---------- Task input ----------

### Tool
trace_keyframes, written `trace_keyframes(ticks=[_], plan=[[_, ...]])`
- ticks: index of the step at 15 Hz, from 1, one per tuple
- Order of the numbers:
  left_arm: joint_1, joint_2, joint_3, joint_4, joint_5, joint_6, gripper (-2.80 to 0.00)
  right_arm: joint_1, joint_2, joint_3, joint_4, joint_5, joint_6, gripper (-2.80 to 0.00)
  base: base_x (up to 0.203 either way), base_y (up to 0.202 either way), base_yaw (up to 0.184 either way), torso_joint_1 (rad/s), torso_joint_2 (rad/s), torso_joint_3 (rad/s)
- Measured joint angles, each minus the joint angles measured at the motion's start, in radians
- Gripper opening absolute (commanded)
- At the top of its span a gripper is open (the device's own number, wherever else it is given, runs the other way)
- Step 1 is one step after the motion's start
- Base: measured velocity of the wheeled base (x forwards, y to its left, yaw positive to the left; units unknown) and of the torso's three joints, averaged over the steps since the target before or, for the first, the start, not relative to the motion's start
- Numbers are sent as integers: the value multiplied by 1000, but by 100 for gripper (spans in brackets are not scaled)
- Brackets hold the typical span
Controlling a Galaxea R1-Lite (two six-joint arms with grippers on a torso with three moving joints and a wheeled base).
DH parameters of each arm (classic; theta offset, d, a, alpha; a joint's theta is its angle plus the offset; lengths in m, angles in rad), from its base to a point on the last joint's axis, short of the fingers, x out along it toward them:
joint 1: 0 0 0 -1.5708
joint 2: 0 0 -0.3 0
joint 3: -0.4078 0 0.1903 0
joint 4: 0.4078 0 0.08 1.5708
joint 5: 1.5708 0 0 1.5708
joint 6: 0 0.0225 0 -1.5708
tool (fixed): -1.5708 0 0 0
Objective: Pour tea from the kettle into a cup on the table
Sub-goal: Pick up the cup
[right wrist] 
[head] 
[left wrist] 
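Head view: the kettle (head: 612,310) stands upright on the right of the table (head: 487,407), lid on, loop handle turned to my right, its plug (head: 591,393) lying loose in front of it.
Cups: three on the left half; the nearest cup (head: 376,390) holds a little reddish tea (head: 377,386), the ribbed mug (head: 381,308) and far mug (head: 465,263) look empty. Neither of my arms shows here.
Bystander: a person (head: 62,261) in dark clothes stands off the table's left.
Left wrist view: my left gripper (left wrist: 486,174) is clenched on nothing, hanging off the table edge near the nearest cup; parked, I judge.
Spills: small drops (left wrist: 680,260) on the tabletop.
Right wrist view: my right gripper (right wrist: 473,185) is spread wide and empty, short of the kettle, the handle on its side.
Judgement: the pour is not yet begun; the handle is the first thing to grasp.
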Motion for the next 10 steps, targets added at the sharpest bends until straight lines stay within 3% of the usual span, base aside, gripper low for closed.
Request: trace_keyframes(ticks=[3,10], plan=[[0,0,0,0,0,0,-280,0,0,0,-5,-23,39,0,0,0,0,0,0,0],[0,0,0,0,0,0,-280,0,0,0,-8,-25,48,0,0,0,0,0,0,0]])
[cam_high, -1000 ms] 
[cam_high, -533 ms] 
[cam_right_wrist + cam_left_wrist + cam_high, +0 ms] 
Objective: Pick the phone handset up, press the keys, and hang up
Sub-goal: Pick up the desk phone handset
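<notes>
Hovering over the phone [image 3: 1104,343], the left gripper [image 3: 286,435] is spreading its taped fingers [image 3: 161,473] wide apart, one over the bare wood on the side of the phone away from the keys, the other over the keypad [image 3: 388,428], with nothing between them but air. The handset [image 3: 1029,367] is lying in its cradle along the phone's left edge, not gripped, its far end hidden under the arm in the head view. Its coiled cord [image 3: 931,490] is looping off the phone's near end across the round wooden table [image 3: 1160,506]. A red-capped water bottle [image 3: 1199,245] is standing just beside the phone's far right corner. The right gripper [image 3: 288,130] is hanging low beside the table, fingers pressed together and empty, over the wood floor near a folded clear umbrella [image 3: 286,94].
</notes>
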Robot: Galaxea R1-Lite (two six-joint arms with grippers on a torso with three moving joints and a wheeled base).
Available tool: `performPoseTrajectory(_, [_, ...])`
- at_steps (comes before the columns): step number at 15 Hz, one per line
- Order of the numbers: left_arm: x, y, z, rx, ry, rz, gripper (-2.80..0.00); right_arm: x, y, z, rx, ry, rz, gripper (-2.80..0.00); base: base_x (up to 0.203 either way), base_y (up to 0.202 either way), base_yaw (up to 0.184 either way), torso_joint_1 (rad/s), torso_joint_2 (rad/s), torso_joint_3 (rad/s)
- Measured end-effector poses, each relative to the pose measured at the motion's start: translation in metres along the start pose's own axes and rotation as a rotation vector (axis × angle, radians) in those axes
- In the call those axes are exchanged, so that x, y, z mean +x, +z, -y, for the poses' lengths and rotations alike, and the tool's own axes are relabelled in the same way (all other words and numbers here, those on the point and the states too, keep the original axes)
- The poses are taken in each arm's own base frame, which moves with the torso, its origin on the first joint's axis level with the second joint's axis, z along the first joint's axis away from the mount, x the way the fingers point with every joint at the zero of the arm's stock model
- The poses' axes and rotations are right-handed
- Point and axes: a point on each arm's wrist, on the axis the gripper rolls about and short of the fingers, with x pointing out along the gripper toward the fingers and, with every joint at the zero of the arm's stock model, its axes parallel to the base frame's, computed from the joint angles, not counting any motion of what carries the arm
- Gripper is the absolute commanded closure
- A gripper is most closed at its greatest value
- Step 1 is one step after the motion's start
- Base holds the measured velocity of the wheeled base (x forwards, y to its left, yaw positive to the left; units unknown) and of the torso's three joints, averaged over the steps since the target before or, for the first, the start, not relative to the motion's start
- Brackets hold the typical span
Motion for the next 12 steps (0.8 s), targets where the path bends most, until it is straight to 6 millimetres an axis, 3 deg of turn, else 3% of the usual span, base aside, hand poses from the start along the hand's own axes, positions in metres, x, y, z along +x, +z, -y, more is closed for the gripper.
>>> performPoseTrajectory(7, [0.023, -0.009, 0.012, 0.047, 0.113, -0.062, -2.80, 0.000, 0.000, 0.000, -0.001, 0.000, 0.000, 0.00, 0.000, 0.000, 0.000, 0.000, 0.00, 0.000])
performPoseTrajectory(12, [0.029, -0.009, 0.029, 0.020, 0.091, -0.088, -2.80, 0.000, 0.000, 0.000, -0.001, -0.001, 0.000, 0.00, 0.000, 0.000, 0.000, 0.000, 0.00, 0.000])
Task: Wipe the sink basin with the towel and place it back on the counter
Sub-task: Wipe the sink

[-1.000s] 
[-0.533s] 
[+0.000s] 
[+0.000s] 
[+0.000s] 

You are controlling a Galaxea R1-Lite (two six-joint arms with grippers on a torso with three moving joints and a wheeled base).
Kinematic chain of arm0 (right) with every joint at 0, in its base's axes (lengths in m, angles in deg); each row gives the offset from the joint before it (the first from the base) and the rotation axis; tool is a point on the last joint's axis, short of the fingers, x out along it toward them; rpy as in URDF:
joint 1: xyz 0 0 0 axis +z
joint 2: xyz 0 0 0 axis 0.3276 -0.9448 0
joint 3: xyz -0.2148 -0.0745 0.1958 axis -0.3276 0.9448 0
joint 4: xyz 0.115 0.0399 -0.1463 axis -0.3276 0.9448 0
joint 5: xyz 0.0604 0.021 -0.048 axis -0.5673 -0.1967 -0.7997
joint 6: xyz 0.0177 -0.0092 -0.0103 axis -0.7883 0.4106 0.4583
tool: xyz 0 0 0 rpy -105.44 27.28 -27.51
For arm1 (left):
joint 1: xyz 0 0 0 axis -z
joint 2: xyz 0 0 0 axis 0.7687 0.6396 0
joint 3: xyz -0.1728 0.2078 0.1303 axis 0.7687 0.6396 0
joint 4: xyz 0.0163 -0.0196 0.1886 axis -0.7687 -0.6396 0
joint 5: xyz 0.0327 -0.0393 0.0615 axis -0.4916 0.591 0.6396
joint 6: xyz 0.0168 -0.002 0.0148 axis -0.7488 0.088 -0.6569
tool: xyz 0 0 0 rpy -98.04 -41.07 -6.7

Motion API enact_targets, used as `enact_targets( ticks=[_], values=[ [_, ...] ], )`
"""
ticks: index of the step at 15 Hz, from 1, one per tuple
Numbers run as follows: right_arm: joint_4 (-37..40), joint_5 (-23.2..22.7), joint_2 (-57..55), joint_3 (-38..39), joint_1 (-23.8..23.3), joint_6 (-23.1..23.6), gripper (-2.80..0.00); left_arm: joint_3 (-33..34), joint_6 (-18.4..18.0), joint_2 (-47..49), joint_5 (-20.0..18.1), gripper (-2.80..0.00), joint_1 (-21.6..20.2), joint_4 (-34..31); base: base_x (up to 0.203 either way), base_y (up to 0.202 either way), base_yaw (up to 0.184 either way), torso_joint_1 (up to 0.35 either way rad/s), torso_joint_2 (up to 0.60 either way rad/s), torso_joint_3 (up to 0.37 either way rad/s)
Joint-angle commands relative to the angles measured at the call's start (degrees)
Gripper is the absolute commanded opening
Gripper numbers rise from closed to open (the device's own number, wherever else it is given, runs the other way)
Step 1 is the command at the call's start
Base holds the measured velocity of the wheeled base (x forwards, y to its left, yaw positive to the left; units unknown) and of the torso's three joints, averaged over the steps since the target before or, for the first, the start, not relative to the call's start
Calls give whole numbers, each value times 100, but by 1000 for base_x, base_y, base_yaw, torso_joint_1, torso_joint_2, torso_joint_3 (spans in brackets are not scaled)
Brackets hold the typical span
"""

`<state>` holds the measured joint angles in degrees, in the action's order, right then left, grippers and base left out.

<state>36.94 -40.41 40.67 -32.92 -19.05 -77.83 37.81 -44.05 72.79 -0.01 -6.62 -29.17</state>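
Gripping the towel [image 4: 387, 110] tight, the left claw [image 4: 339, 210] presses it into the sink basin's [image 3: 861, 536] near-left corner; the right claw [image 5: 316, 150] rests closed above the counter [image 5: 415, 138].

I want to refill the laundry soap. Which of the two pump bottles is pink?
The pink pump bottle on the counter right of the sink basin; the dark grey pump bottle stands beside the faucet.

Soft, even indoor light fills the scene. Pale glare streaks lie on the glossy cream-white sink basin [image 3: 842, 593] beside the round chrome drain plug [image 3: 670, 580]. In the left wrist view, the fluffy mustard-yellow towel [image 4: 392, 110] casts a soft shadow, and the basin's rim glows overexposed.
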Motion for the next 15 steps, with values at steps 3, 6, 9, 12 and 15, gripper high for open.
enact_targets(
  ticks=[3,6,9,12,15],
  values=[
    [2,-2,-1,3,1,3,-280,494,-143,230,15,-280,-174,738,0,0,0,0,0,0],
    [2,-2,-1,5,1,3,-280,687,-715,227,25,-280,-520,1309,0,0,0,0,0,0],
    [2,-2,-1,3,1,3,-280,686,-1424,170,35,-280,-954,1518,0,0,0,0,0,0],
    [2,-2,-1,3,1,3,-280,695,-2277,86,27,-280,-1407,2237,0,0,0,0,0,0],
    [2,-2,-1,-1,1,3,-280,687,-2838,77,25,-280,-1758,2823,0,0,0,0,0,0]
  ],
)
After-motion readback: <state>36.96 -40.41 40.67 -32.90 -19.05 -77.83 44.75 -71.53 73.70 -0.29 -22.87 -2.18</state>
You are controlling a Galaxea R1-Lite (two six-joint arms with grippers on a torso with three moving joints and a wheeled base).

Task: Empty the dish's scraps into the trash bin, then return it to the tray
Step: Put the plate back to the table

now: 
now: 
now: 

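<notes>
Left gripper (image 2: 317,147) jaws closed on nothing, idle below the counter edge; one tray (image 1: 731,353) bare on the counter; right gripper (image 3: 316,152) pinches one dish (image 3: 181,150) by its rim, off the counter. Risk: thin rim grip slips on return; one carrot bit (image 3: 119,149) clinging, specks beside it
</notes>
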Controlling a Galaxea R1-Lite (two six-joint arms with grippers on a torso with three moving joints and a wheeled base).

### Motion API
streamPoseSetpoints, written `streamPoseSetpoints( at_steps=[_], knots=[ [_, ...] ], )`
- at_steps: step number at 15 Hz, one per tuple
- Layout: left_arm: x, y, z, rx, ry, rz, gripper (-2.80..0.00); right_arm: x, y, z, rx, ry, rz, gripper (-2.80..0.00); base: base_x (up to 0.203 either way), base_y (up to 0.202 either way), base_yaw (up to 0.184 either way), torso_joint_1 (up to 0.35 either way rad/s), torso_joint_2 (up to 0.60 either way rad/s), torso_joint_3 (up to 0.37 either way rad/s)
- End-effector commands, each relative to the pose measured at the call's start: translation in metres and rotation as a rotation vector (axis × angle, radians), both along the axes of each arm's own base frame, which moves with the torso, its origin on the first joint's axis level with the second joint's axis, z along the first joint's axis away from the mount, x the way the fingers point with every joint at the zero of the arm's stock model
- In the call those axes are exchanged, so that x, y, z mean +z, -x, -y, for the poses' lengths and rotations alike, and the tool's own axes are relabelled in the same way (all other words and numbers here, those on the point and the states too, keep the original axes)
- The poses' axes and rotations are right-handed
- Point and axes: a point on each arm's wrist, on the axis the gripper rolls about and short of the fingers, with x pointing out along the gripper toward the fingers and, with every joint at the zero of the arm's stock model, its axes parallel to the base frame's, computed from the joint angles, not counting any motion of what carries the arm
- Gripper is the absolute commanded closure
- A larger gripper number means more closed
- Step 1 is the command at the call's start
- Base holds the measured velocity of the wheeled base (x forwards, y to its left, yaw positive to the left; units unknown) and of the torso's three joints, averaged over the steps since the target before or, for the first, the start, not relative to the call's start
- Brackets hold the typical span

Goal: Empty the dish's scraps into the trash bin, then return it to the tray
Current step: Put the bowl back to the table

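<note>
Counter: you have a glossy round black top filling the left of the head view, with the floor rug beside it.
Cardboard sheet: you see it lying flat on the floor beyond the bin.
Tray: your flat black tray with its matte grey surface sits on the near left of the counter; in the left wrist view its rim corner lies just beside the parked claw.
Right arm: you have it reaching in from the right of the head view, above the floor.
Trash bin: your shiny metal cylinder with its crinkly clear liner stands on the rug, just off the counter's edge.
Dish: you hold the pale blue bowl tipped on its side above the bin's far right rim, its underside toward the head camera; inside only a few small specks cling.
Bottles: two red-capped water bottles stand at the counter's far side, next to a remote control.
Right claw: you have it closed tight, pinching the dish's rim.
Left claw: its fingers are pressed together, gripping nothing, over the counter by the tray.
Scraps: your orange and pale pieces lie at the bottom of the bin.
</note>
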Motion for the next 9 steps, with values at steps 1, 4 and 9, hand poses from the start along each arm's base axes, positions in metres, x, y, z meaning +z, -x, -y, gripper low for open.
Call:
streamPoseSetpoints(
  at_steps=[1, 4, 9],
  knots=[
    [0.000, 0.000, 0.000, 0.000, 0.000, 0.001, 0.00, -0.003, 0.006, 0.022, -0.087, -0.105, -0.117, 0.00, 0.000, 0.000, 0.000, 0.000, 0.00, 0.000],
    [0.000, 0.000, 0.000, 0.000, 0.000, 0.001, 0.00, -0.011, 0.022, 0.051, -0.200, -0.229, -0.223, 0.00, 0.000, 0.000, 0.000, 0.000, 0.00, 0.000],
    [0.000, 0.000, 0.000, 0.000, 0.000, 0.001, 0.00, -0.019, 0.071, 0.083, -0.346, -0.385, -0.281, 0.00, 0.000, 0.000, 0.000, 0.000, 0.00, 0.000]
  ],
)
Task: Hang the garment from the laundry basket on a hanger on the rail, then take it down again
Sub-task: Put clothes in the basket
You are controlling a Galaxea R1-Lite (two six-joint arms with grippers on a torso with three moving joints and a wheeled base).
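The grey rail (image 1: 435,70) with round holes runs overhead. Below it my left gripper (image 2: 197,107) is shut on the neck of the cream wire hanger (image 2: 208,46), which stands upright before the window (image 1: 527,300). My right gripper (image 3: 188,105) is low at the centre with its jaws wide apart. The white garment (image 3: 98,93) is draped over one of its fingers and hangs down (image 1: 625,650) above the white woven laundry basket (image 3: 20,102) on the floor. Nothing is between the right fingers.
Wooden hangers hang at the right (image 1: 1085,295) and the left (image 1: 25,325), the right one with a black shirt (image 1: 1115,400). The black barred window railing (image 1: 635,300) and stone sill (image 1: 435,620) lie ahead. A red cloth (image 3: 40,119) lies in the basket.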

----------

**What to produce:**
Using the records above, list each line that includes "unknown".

**Written solution:**
- Base: measured velocity of the wheeled base (x forwards, y to its left, yaw positive to the left; units unknown) and of the torso's three joints, averaged over the steps since the target before or, for the first, the start, not relative to the motion's start
- Base holds the measured velocity of the wheeled base (x forwards, y to its left, yaw positive to the left; units unknown) and of the torso's three joints, averaged over the steps since the target before or, for the first, the start, not relative to the motion's start
Base holds the measured velocity of the wheeled base (x forwards, y to its left, yaw positive to the left; units unknown) and of the torso's three joints, averaged over the steps since the target before or, for the first, the start, not relative to the call's start
- Base holds the measured velocity of the wheeled base (x forwards, y to its left, yaw positive to the left; units unknown) and of the torso's three joints, averaged over the steps since the target before or, for the first, the start, not relative to the call's start

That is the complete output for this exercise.